Considérant qu'en application de l'article 26 du décret du 13 octobre 1988, l'exécution de l'avis de la commission de recours impose au directeur du centre hospitalier de substituer à la décision de révocation une nouvelle sanction qui ne peut être plus sévère que celle retenue par la commission des recours ; qu'elle implique en conséquence la réintégration de M. X ; que les troubles qui en résulteraient dans l'établissement hospitalier, notamment à l'égard des patients, avec lesquels ce dernier serait nécessairement en contact à raison de ses fonctions, et ce quel que soit le service où il serait affecté, nonobstant les conséquences financières pour l'intéressé d'une absence de réintégration, créent une situation d'urgence ; que les circonstances, d'une part, que le CENTRE HOSPITALIER REGIONAL ET UNIVERSITAIRE DE LILLE n'ait engagé la procédure disciplinaire à l'encontre de M. X que dix mois après les faits qui la fondaient, ce délai étant employé à l'enquête sur ces faits, d'autre part, que se soient écoulés deux mois entre le dépôt de la requête en annulation de l'avis litigieux et celui de la demande en suspension, ne sont pas de nature à remettre en cause cette appréciation ;

Considérant qu'il résulte des termes de l'avis attaqué que, pour estimer que le comportement fautif de M. X ne justifiait qu'une sanction d'exclusion temporaire, la commission des recours du conseil supérieur de la fonction publique hospitalière a constaté que les agents publics hospitaliers sont très peu informés de leurs obligations professionnelles et qu'il s'agissait de la première faute reprochée à cet agent ; que le moyen tiré de ce que son avis est entaché d'une erreur manifeste d'appréciation est propre à créer un doute sérieux quant à la légalité de cet avis ;

Considérant qu'il résulte de ce qui précède que le CENTRE HOSPITALIER REGIONAL ET UNIVERSITAIRE DE LILLE est fondé à demandé la suspension de l'avis rendu le 19 juin 2007 par la commission des recours du conseil supérieur de la fonction publique hospitalière ;

Sur les conclusions à fin d'injonction présentées par M. X:MM

Considérant qu'il résulte de ce qui précède que les conclusions de M. X tendant à ce qu'il soit enjoint au CENTRE HOSPITALIER REGIONAL ET UNIVERSITAIRE DE LILLE de le réintégrer, sous astreinte de 75 euros par jour, ne peuvent, en tout état de cause, qu'être rejetées ;

Sur les conclusions présentées au titre de l'article L. 761-1 du code de justice administrative :

Considérant que ces dispositions font obstacle à ce qu'il soit fait droit aux conclusions de M. X tendant à ce que soit mis à la charge du CENTRE HOSPITALIER REGIONAL ET UNIVERSITAIRE DE LILLE la somme de 5000 euros au titre des frais exposés par lui et non compris dans les dépens;

ORDONNE :

Article 1er : L'exécution de l'avis émis le 19 juin 2007 par la commission des recours du conseil supérieur de la fonction publique hospitalière est suspendue.
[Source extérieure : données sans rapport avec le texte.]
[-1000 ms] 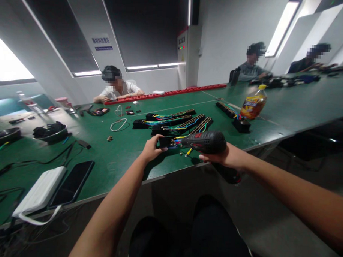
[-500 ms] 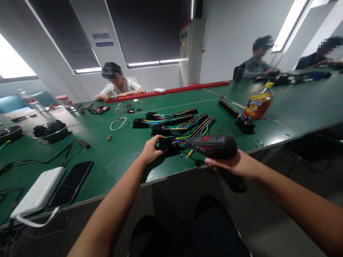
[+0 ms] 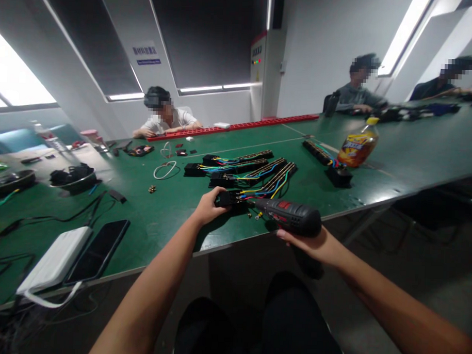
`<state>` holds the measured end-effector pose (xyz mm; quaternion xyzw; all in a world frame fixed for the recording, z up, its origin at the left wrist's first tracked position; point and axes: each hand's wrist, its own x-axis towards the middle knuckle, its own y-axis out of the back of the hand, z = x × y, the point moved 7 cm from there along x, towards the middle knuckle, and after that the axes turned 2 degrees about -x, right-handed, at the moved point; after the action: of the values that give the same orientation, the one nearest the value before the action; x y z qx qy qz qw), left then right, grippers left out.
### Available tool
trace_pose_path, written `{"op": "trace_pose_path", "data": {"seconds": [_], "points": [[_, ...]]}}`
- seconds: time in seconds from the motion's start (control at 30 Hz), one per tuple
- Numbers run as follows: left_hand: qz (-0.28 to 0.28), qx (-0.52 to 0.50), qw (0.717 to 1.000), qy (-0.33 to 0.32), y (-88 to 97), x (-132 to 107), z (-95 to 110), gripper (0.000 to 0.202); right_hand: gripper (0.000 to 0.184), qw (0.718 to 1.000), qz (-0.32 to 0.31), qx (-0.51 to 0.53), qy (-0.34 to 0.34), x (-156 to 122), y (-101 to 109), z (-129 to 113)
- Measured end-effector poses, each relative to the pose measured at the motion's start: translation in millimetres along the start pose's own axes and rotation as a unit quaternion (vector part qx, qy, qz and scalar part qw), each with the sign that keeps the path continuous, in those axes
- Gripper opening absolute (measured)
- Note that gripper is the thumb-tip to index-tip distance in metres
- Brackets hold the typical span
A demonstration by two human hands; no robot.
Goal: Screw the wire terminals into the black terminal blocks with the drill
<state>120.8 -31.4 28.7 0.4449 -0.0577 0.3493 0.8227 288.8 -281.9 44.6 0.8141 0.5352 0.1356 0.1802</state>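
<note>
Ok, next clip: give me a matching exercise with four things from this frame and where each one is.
Things
1. electric screwdriver
2. black connector block
3. drink bottle
4. phone

Places
A. lying flat beside a white box, near the front edge of the table
B. under the fingers of the left hand
C. standing on the right part of the table, yellow cap up
D. gripped in the right hand, tip towards the wires

Pairs: 1-D, 2-B, 3-C, 4-A
</note>
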Motion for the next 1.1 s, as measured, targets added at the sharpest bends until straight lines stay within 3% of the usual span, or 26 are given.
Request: {"op": "trace_pose_path", "data": {"seconds": [0.37, 0.77, 0.97, 1.1], "points": [[0.002, -0.002, 1.000, 0.020, 0.6, -1, -8, 0.049, 0.046, 0.994, 0.034, 0.076, -0.066, -4, -21, 42], [0.021, 0.017, 1.000, 0.015, 12.8, -3, -6, 0.043, 0.047, 0.993, 0.038, 0.092, -0.063, -5, -24, 36], [0.069, 0.055, 0.995, -0.040, 19.4, -4, 3, 0.044, 0.046, 0.987, 0.057, 0.134, -0.072, -10, -30, 42], [0.070, 0.117, 0.987, -0.083, 21.5, -4, 16, 0.044, 0.048, 0.971, 0.083, 0.193, -0.111, -26, -37, 54]]}}
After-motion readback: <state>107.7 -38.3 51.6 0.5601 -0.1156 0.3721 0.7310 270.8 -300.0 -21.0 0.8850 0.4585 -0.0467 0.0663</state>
Article 2 : Les conclusions à fin d'injonction présentées par M. X, ainsi que ses conclusions présentées au titre de l'article L. 761-1 du code de justice administrative sont rejetées.

Article 3 : La présente ordonnance sera notifiée au CENTRE HOSPITALIER REGIONAL ET UNIVERSITAIRE DE LILLE, à M. X et au ministre de la santé, de la jeunesse et des sports.